Quote:
Originally Posted by
QueenOfTheMeadow 
Apparently it has increased the rates of breastfeeding already.
http://www.nypost.com/p/news/local/mayor_knows_breast_WqU1iYRQvwbEkDuvn0vb1H#ixzz22OjF0Ksc
I agree many women have to return to work, and there are many mothers who are not given the places or the time to pump and keep milk. But, even 2 weeks of breastfeeding for a baby can have lasting effects on the babies health. And maybe if women were more educated with the fact that their chldren are at higher risk for many diseases without breastfeeding, those options will become more open.
As far as getting less quality of care from nurses, I would think that giving mothers information that allows them to make educated choices would be giving them better care, not less. But, maybe in order to save time, they could add the talk to the new baby class that most parents are required to take before leaving with their baby.
There are a lot of changes that need to take place to support the breastfeeding relationship between mothers and babies. I think this is a good step in the right direction. Honestly, I think that this move will lead to more options for mothers to breastfeed or pump at work. Wouldn't it be great if mothers wouldn't have to choose between giving their babies the best possible start in life and continuing with their careers?
I see the stat you're quoting, Queen of the Meadow, but I wonder whether the increase in breastfeeding rates at one hospital might be more of a marketing effect - the hospital has, and publicizes, a "breast feeding friendly" policy, women who already know they feel strongly about breast feeding see it as a benefit and chose that hospital, while women who know they're likely to need formula go elsewhere. The program doesn't start citywide for another month, and we won't be able to evaluate its citywide effect for quite some time.
My concern about quality of nursing care isn't that it's not good to give patients information, it's that I haven't yet seen a hospital with too much nursing staff. Giving nurses a deliberatly time-consuming set of extra work is bad, IMO, because nurses already have a ton of genuinely time-consuming, vitally necessary work to do. There are only so many hours per shift, and only so much staff. The number of hours of nursing care available to patients is finite, and the number of hours that can be absorbed by patient needs is infinite. I've spent a big chunk of my time in the hospital lately, and I've sometimes had to wait an hour and a half for tylenol, because I happened to start hurting just at the beginning of rounds. Imagine waiting that long to feed your hungry baby. Maybe longer, because your nurse has to round up a second nurse to go get it. (Would you, in that time, just give up and nurse the baby? Maybe. Or maybe you're already bleeding from a milk blister, or maybe you're a sobbing hormonal wreck. Or maybe you've just sent your partner to buy you some at the grocery store, that you will mix up with warm-ish water from the tap in the bathroom, and feed the babe out of a bottle and nipple you didn't get a chance to wash first.)

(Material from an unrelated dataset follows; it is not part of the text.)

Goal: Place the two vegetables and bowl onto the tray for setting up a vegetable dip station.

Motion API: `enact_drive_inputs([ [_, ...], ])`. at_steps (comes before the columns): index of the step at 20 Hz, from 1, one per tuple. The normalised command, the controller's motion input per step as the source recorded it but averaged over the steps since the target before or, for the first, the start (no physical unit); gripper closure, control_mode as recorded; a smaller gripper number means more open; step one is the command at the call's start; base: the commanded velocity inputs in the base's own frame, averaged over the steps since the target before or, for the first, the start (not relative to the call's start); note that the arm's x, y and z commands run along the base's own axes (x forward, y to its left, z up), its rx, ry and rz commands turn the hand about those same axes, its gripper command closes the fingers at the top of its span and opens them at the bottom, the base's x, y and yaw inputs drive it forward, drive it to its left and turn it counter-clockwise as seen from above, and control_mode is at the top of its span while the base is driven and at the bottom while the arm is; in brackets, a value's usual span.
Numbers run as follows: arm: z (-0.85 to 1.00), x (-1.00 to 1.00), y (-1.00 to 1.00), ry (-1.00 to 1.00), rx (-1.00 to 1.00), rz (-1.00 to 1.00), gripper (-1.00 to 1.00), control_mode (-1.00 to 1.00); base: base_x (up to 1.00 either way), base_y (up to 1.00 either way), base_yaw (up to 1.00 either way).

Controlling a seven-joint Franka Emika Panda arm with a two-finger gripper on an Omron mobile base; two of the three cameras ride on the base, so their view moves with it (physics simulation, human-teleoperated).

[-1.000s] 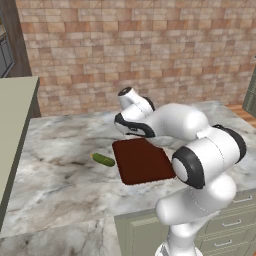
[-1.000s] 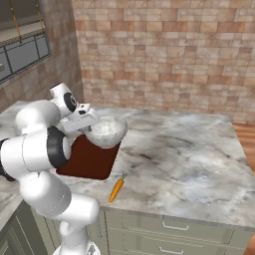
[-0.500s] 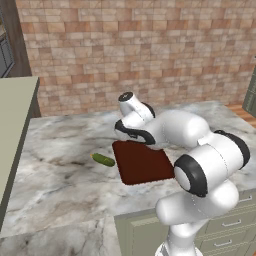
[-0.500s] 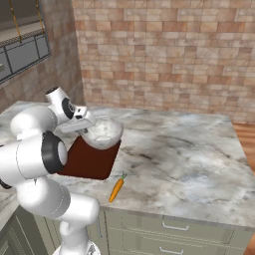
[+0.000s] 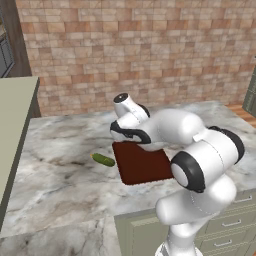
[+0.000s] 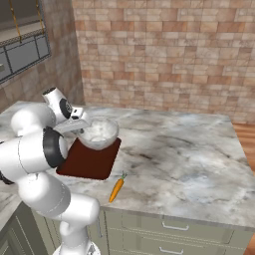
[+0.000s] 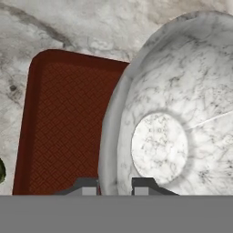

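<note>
On the marble counter [image 6: 189,149], a cucumber [image 5: 103,159] is lying left of the tray [image 5: 142,164]. The bowl [image 6: 99,132] is being gripped at its rim by the gripper [image 7: 115,184], above the tray. A carrot [image 6: 116,189] is lying right of the tray.

1. The bowl [image 6: 99,132], pinched at its rim by the end effector [image 7: 115,184], hangs over the tray's [image 6: 84,162] far end and blocks it.
2. The tray's near part lies bare.
3. The cucumber [image 5: 103,159] sits just left of the tray.
4. The carrot [image 6: 116,189] lies near the desk's [image 6: 184,154] front edge.
5. The desk's right side is open.
</note>
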Motion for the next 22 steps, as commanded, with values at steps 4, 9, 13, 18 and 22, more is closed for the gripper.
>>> enact_drive_inputs([
  [4, -0.1, 0.11, 0.19, 0.03, 0.04, 0.0, 1.0, -1.0, 0.0, 0.0, 0.0],
  [9, -0.13, 0.09, 0.2, 0.02, 0.04, 0.0, 1.0, -1.0, 0.0, 0.0, 0.0],
  [13, -0.11, 0.12, 0.14, 0.0, 0.0, 0.0, 1.0, -1.0, 0.0, 0.0, 0.0],
  [18, -0.09, 0.11, 0.08, 0.0, 0.0, 0.0, 1.0, -1.0, 0.0, 0.0, 0.0],
  [22, -0.06, 0.13, 0.05, 0.0, 0.0, 0.0, 1.0, -1.0, 0.0, 0.0, 0.0],
])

Also keep in mind - this policy as written isn't just going to apply to healthy women who we can smugly presume don't know better, it also applies to SA survivors who find nipple stimulation traumatic, and to breast cancer survivors who don't even have mammary glands anymore. I sincerely hope that it's not expected to apply to the NICU, where they're pretty free with formula, for really good reasons.
I think it is naive to expect that this program will have any effect outside the hospitals it's implemented in. Employers are already supposed to be legally required to provide space and pumping breaks for employees, and bunches of them are in various kinds of violation of that law. This program involves NO incentives for employers. NOTHING. So why should they spend money (which they'd have to do) to comply with a legal requirement that it's clear they can safely ignore? What about this program makes it worthwhile for them to do that?
I do think it would be great if women didn't have to choose between giving their babies the best possible start and continuing their careers. Design me a program I think has half a chance of helping that happen, and I will leap gleefully on board. I'll bring me, and friends, and money, and we can get that program going all over. This? Does not look to me like that program.
I even worry about how you've phrased it - "Continuing their careers." Every time we shift a conversation about women and children from "jobs" to "careers" we insert the implication that women's work isn't really vital. Surely they could back burner their ambitions for just a few years. For a lot of women, getting back to work is about keeping the rent paid. For a lot of women, nursing or not isn't about balancing the baby's needs with their ambitions, it's about ensuring that they don't lose the job that keeps them from being homeless. It's about making sure that they limit the risk that they'll lose their health insurance. I think we need to confront that need in these conversations, and recognize that women's work is necessary to many families, and can't be traded in for incremental advantages.